Zgodnie z § 5 pkt. 2c Rozporządzenia Ministra Administracji i Cyfryzacji z dnia 19 lipca 2013 r. w sprawie przetargu, aukcji oraz konkursu na rezerwację częstotliwości lub zasobów orbitalnych w ogłoszeniu o aukcji określa się m.in. termin złożenia oferty wstępnej, który nie może być krótszy niż 45 dni od dnia opublikowania ogłoszenia o aukcji. Wyznaczony przez Prezesa UKE termin jest natomiast krótszy o kilka godzin. Pragnąc zachować możliwość składania ofert w godzinach pracy UKE, czyli do godziny 15:00, Prezes UKE powinien wyznaczyć dzień 25 listopada, jako datę składania ofert.
W podjętej na przełomie ubiegłego i bieżącego roku próbie uruchomienia aukcji, w odpowiedzi na pytania uczestników o sposób liczenia terminu, Prezes UKE przedstawił zgodne z prawem zasady liczenia terminów. Według mnie obecnie ich nie zastosował.

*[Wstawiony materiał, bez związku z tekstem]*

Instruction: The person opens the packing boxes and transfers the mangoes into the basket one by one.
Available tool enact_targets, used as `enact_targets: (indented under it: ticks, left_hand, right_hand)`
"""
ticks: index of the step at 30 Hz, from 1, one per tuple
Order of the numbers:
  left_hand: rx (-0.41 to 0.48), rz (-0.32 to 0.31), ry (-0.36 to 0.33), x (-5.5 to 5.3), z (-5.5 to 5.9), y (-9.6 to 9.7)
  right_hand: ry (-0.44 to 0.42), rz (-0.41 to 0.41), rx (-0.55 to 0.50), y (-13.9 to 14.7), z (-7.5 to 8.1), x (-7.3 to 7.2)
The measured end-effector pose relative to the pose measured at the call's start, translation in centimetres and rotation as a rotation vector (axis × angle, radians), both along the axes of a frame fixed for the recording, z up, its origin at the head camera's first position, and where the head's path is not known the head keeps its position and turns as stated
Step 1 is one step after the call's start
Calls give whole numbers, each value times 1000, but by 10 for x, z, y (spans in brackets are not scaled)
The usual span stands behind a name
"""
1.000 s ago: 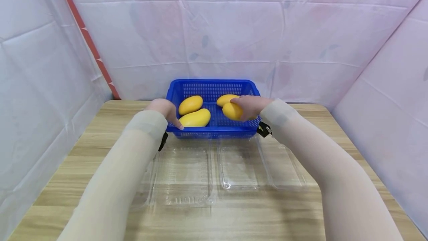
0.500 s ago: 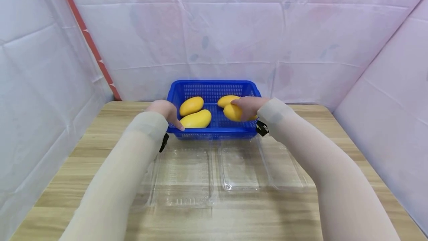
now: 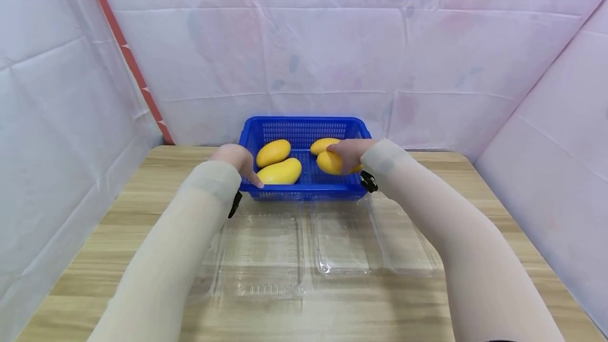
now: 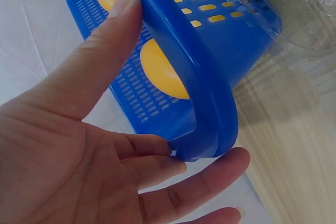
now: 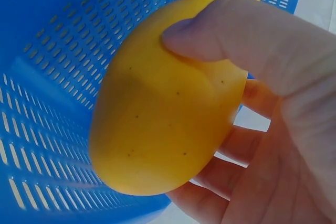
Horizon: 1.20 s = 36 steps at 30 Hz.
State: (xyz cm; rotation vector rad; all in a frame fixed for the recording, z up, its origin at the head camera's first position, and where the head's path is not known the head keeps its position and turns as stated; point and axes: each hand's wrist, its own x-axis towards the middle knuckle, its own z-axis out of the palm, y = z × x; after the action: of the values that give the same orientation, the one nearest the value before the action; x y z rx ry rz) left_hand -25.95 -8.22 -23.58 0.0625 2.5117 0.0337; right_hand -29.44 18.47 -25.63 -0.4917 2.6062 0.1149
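In the head view a blue slotted plastic basket [image 3: 309, 189] stands at the back of the table. My left hand [image 3: 237, 161] holds its front left corner; the left wrist view has the thumb [image 4: 100, 51] along the rim and fingertips against the corner. Inside the basket, at its right, my right hand [image 3: 350, 153] grips a yellow mango [image 5: 163, 103], thumb on one side and fingers around the other. Behind it lies another mango [image 3: 323, 145], partly hidden. Two more mangoes [image 3: 273, 153] lie in the left half, the nearer mango [image 3: 282, 172] beside my left thumb.
Several clear plastic containers stand in a row before the basket, including a ribbed clear container [image 3: 266, 257] and a narrower clear container [image 3: 342, 247]. My left forearm partly covers the leftmost one. White printed sheeting [image 3: 332, 57] encloses the wooden table [image 3: 332, 310] behind and at both sides.
The head view has tilted a little, so everything sits slightly lower. My right wrist has shifted slightly left, still with the mango in hand. The left hand keeps its place on the basket.
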Motion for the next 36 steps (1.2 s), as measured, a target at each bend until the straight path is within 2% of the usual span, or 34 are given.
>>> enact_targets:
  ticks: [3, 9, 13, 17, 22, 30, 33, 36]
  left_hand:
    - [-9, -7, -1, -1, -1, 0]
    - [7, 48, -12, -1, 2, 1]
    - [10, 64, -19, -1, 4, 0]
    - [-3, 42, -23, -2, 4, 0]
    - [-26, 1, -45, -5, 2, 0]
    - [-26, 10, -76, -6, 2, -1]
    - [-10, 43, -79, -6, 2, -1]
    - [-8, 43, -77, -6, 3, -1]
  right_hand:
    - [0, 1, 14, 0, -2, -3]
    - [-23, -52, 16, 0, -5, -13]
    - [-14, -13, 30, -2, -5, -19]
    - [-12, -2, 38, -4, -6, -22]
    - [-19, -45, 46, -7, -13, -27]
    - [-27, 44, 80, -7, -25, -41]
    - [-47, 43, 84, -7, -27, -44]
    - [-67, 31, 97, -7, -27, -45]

Złożenie przez uczestnika aukcji oferty wstępnej po godz. 15:00 w dniu 24 listopada 2014 r., skutkujące pozbawieniem uczestnika możliwości udziału w aukcji (oferta wstępna złożona po terminie określonym w ogłoszeniu o aukcji zostanie zwrócona uczestnikowi aukcji bez otwierania), może stanowić podstawę do unieważnienia aukcji na podstawie art. 118d. ustawy Prawo telekomunikacyjne.
Jeśli eksperci potwierdzą takie ryzyko, to aukcja może zostać odwołana z powodu troski o zapewnienie stabilności i pewności obrotu prawnego i wyeliminowania jakichkolwiek wątpliwości formalno-prawnych mogących towarzyszyć postępowaniu aukcyjnemu. Jak w lutym bieżącego roku.